Kelappan laboured incessantly for the equality of all sections of the people. He was a major influence on the Vaikom Satyagraha movement and later led the Guruvayur Satyagraha in 1932. During Gandhi's visit to Travancore to commemorate the Temple Entry Proclamation, he seconded the most critical resolution re-establishing faith in Gandhiji's leadership and the forward steps to be taken in conformity with the Gandhian approach to translate the spirit of the move for social equality. The resolution was presented by K. Kumar of Travancore, a veteran reformer and one of the leaders of the Vaikom Satyagraha who later came to be forgotten by people and historians.

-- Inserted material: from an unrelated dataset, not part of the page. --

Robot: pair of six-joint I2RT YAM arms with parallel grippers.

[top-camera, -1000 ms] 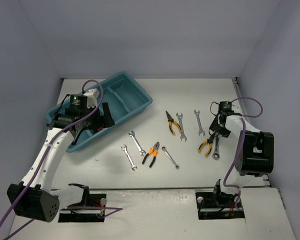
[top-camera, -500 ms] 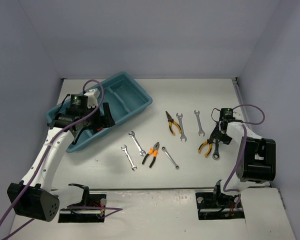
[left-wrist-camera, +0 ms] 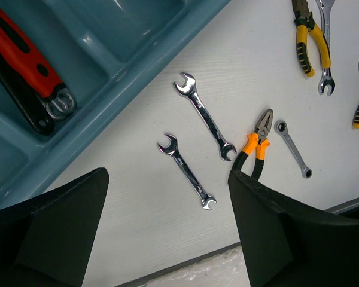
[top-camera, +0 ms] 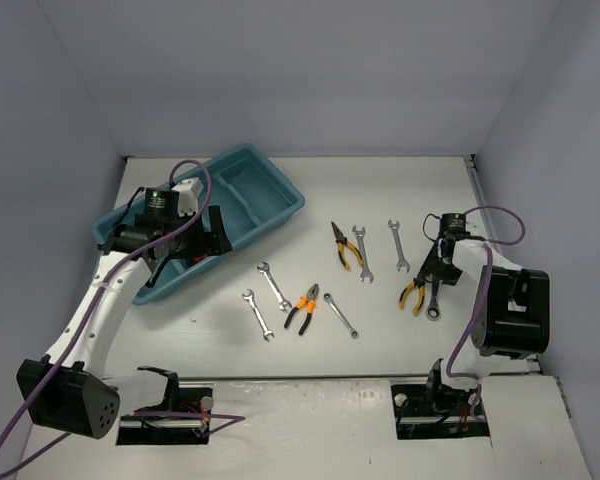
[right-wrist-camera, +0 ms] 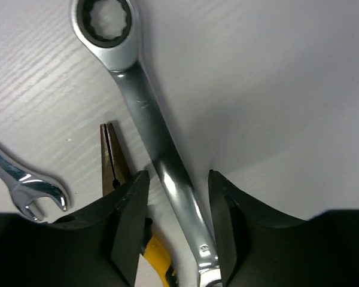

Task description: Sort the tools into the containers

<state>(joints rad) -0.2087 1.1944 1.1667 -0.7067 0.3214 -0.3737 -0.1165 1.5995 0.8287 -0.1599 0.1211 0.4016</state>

==Role post independence==
After independence he left the Congress Party. He joined the Kisan Mazdoor Praja Party and was elected to Parliament from the Ponnani Lok Sabha seat in 1952. At the end of his term, he left active politics and became a Sarvodaya worker and was actively associated with Bhoodan Movement in Kerala.

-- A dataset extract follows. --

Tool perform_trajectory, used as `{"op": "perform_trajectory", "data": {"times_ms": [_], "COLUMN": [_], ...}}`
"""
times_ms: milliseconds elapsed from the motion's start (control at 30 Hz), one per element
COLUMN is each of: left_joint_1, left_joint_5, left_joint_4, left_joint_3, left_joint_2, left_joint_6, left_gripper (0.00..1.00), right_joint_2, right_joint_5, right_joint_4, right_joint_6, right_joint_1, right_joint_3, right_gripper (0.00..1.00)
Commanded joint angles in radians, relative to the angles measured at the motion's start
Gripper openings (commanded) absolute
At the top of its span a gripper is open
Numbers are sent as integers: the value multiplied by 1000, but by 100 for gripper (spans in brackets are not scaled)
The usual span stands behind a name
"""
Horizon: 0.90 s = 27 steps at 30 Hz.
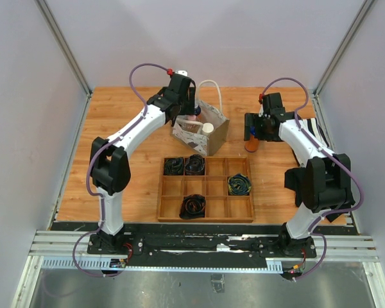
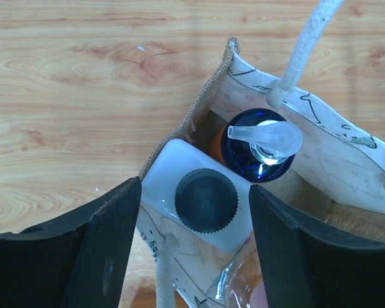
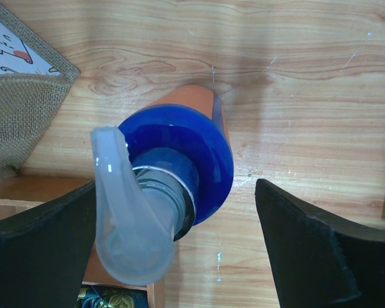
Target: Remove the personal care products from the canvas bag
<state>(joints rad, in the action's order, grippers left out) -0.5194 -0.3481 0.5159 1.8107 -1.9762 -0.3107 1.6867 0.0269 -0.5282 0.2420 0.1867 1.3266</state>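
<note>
Bag (image 1: 201,133) first, seen from the top camera: it stands upright on the table (image 1: 115,128) just behind the tray (image 1: 215,168), mouth open, and a pale-capped bottle (image 1: 208,128) pokes up inside. The left gripper (image 1: 190,110) hangs over that mouth, pointing down. To the right, well apart from the bag, the orange bottle (image 1: 251,145) stands on bare wood with the right gripper (image 1: 252,128) directly above it. Coiled cables (image 1: 195,164) fill four tray cells, and a striped cloth (image 1: 319,131) lies under the right arm.

The left wrist camera looks straight down into the bag. The jaws are apart, and the black fingers (image 2: 109,256) flank the white bottle (image 2: 163,179) and its dark ribbed cap; whether the pads touch it cannot be told. That bottle sits in the bag's corner. Just beside it is a blue-capped bottle (image 2: 260,144) with a clear pump, orange showing under the cap. A clear pinkish bottle (image 2: 244,289) is cut off at the lower edge. A rope handle (image 2: 301,51) rises from the far wall.

The right wrist camera shows jaws wide apart — the orange bottle stands upright on the table between the fingers (image 3: 321,244), with a clear gap on the right side. Its blue cap and frosted pump face the lens. A corner of the bag sits at the upper left, and tray wood at the lower left.
</note>
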Motion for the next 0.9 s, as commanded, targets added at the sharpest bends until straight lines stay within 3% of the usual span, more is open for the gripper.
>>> {"op": "perform_trajectory", "data": {"times_ms": [0,267,433,600,867], "left_joint_1": [-8,-11,-11,-10,-11], "left_joint_5": [-13,-12,-29,-5,-15], "left_joint_4": [40,40,89,93,149], "left_joint_3": [-19,-22,53,106,150], "left_joint_2": [35,78,18,-34,-87], "left_joint_6": [31,26,45,66,59], "left_gripper": [70,72,72,55,52], "right_joint_2": [-27,-22,-25,-38,-51], "right_joint_5": [-6,-10,-10,-27,-30], "right_joint_4": [-7,-7,-7,-15,-26], "right_joint_6": [-3,-5,-6,-19,-27], "right_joint_1": [-10,-11,-10,-16,-35], "right_joint_3": [-27,-39,-45,-52,-51], "right_gripper": [99,98,99,98,98]}}
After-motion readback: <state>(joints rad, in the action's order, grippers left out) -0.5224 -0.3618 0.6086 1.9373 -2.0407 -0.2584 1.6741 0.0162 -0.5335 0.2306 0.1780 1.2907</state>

Kelappan helped in starting Mathrubhumi and was its editor for several years. He worked for the unification of Kerala into a new linguistic state. He was also the president of many Gandhian organisations in Kerala including Kerala Sarvodaya Sangh, Kerala Gandhi Smarak Nidhi, Kerala Sarvodaya Mandal, and Gandhi Peace Foundation, Calicut.

Kelappan opposed the formation of Muslim-majority Malappuram District in Kerala arguing that it would create a 'mini Pakistan'. He played an instrumental role in the Tali Temple Movement, which sought to rebuild a temple near a mosque in Angadippuram, Malappuram, an initiative that sparked communal tensions. However, he died on 7 October 1971, before the movement was completed. The temple built with his support stands alongside the mosque, symbolising harmony among different communities.

==Awards and recognition==
In his honour India Post released a Commemorative stamp in 1990.